* **Brief**: The data below must be repeated exactly. Leave nothing out.

==== Provided data

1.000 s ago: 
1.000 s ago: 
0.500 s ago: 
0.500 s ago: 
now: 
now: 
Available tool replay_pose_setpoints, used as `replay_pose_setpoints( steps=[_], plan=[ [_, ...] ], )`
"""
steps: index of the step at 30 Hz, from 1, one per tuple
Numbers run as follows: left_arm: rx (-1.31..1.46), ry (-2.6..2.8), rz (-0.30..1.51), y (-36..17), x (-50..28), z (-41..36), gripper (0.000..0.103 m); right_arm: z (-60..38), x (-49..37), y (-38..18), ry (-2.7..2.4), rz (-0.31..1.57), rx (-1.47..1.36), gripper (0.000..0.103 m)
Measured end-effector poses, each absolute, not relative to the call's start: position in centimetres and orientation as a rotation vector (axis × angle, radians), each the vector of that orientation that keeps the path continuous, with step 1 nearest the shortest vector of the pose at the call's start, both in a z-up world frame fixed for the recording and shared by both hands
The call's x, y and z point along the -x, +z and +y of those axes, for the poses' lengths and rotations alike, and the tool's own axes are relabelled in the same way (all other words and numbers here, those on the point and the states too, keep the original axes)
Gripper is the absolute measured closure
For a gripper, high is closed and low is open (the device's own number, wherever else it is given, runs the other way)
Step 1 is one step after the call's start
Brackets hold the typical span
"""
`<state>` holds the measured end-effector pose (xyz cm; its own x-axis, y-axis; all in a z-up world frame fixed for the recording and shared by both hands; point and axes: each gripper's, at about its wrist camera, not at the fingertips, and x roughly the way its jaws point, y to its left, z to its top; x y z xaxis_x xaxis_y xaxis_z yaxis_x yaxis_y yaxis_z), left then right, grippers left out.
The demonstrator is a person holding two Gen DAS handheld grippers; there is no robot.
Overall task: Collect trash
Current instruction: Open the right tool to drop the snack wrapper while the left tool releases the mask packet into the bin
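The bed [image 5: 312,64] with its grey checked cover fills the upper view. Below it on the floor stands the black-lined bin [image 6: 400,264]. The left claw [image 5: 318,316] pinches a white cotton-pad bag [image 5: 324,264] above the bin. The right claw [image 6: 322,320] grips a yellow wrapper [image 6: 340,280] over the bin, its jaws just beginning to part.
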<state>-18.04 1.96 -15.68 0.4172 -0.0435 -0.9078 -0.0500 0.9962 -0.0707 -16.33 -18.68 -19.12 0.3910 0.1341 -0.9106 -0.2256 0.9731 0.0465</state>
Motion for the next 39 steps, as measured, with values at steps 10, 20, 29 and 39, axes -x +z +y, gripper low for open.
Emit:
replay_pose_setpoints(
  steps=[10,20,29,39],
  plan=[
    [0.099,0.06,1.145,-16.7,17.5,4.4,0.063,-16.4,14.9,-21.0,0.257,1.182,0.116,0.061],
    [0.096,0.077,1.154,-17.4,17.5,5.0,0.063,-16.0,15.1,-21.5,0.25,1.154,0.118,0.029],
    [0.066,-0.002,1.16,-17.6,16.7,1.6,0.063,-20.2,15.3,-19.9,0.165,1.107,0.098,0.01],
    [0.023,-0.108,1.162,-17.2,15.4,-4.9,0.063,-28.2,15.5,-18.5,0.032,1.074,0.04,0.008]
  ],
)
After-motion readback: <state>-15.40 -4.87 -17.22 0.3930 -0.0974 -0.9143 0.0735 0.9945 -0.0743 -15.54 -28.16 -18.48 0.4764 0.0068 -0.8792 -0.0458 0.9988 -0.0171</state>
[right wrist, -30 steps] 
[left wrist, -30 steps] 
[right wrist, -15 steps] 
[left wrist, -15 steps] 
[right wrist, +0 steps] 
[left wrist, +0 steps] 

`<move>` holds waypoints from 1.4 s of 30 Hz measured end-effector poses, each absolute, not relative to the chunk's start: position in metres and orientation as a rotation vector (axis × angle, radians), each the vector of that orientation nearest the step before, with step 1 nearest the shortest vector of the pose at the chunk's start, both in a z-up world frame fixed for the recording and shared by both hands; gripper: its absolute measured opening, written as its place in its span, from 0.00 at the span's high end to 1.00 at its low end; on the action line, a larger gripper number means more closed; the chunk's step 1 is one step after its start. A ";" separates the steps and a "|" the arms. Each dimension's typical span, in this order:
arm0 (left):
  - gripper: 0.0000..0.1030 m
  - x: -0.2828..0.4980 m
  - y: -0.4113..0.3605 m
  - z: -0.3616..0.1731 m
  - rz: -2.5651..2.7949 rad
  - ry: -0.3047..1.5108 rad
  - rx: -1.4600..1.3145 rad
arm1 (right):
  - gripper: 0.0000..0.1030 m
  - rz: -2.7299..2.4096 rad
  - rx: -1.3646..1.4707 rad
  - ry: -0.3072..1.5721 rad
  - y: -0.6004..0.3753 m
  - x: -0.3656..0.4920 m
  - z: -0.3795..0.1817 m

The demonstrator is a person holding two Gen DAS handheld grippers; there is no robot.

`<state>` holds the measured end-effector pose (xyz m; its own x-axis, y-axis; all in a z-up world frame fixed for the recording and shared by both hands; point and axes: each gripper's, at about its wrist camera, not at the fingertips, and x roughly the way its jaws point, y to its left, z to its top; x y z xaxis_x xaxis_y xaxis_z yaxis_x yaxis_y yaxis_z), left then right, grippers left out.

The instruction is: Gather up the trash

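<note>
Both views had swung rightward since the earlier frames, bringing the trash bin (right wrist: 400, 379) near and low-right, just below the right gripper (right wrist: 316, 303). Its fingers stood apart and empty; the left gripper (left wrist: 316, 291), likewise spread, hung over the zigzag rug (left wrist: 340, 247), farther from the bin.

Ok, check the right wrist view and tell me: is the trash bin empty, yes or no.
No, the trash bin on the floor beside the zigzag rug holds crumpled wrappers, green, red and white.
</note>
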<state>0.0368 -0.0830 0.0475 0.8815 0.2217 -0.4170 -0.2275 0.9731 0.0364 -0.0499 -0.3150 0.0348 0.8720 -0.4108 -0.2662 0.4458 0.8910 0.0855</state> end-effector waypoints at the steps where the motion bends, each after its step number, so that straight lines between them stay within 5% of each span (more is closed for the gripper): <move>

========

* **Result of the task**:
1.000 s ago: 
1.000 s ago: 
0.500 s ago: 
0.500 s ago: 
now: 
now: 
Available tool replay_pose_setpoints, used as `replay_pose_setpoints( steps=[_], plan=[ [_, ...] ], )`
"""
steps: index of the step at 30 Hz, from 1, one per tuple
Numbers run as follows: left_arm: rx (-1.31..1.46), ry (-2.6..2.8), rz (-0.30..1.51), y (-36..17), x (-50..28), z (-41..36), gripper (0.000..0.103 m); right_arm: z (-60..38), x (-49..37), y (-38..18), ry (-2.7..2.4), rz (-0.31..1.57), rx (-1.47..1.36), gripper (0.000..0.103 m)
Measured end-effector poses, each absolute, not relative to the call's start: position in centimetres and orientation as a rotation vector (axis × angle, radians), each the vector of that orientation that keeps the path continuous, with step 1 nearest the shortest vector of the pose at the call's start, both in a z-up world frame fixed for the recording and shared by both hands
The call's x, y and z point along the -x, +z and +y of those axes, for the poses' lengths and rotations alike, and the tool's own axes are relabelled in the same way (all other words and numbers here, those on the point and the states too, keep the original axes)
Gripper is the absolute measured closure
For a gripper, high is closed and low is open (the device's own number, wherever else it is given, runs the other way)
Step 1 is one step after the call's start
Brackets hold the typical span
"""
`<state>` holds the measured end-effector pose (xyz cm; its own x-axis, y-axis; all in a z-up world frame fixed for the recording and shared by both hands; point and axes: each gripper's, at about its wrist camera, not at the fingertips, and x roughly the way its jaws point, y to its left, z to its top; x y z xaxis_x xaxis_y xaxis_z yaxis_x yaxis_y yaxis_z), left then right, grippers left out.
The demonstrator is a person holding two Gen DAS handheld grippers; there is no robot.
Overall task: Collect trash
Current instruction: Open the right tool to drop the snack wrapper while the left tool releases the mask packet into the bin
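The bed [image 5: 312,64] with its grey checked cover fills the upper view. Below it on the floor stands the black-lined bin [image 6: 400,264]. The left claw [image 5: 318,316] pinches a white cotton-pad bag [image 5: 324,264] above the bin. The right claw [image 6: 322,320] grips a yellow wrapper [image 6: 340,280] over the bin, its jaws just beginning to part.
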<state>-18.04 1.96 -15.68 0.4172 -0.0435 -0.9078 -0.0500 0.9962 -0.0707 -16.33 -18.68 -19.12 0.3910 0.1341 -0.9106 -0.2256 0.9731 0.0465</state>
Motion for the next 39 steps, as measured, with values at steps 10, 20, 29 and 39, axes -x +z +y, gripper low for open.
Emit:
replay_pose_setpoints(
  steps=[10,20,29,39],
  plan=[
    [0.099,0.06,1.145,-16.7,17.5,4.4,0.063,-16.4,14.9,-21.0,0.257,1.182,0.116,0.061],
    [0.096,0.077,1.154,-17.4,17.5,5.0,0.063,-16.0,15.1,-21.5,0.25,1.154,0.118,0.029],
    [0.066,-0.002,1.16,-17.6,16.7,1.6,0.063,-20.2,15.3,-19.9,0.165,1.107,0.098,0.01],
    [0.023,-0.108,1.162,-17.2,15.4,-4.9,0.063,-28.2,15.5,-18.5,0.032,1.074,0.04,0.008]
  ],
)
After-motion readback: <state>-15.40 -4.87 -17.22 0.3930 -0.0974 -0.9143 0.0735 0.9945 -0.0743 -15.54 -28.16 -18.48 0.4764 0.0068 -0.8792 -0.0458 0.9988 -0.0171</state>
[right wrist, -30 steps] 
[left wrist, -30 steps] 
[right wrist, -15 steps] 
[left wrist, -15 steps] 
[right wrist, +0 steps] 
[left wrist, +0 steps] 

`<move>` holds waypoints from 1.4 s of 30 Hz measured end-effector poses, each absolute, not relative to the chunk's start: position in metres and orientation as a rotation vector (axis × angle, radians), each the vector of that orientation nearest the step before, with step 1 nearest the shortest vector of the pose at the chunk's start, both in a z-up world frame fixed for the recording and shared by both hands; gripper: its absolute measured opening, written as its place in its span, from 0.00 at the span's high end to 1.00 at its low end; on the action line, a larger gripper number means more closed; the chunk's step 1 is one step after its start. A ";" separates the steps and a "|" the arms. Each dimension's typical span, in this order:
arm0 (left):
  - gripper: 0.0000..0.1030 m
  - x: -0.2828..0.4980 m
  - y: -0.4113..0.3605 m
  - z: -0.3616..0.1731 m
  - rz: -2.5651..2.7949 rad
  - ry: -0.3047..1.5108 rad
  - rx: -1.4600..1.3145 rad
arm1 (right):
  - gripper: 0.0000..0.1030 m
  - rz: -2.7299..2.4096 rad
  - rx: -1.3646..1.4707 rad
  - ry: -0.3072..1.5721 rad
  - y: -0.6004..0.3753 m
  - x: -0.3656..0.4920 m
  - z: -0.3795..0.1817 m

The demonstrator is a person holding two Gen DAS handheld grippers; there is no robot.

`<state>` holds the measured end-effector pose (xyz m; its own x-axis, y-axis; all in a z-up world frame fixed for the recording and shared by both hands; point and axes: each gripper's, at about its wrist camera, not at the fingertips, and x roughly the way its jaws point, y to its left, z to its top; x y z xaxis_x xaxis_y xaxis_z yaxis_x yaxis_y yaxis_z), left then right, grippers left out.

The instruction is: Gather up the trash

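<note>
Both views had swung rightward since the earlier frames, bringing the trash bin (right wrist: 400, 379) near and low-right, just below the right gripper (right wrist: 316, 303). Its fingers stood apart and empty; the left gripper (left wrist: 316, 291), likewise spread, hung over the zigzag rug (left wrist: 340, 247), farther from the bin.

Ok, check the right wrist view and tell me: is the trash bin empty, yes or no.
No, the trash bin on the floor beside the zigzag rug holds crumpled wrappers, green, red and white.
</note>
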<state>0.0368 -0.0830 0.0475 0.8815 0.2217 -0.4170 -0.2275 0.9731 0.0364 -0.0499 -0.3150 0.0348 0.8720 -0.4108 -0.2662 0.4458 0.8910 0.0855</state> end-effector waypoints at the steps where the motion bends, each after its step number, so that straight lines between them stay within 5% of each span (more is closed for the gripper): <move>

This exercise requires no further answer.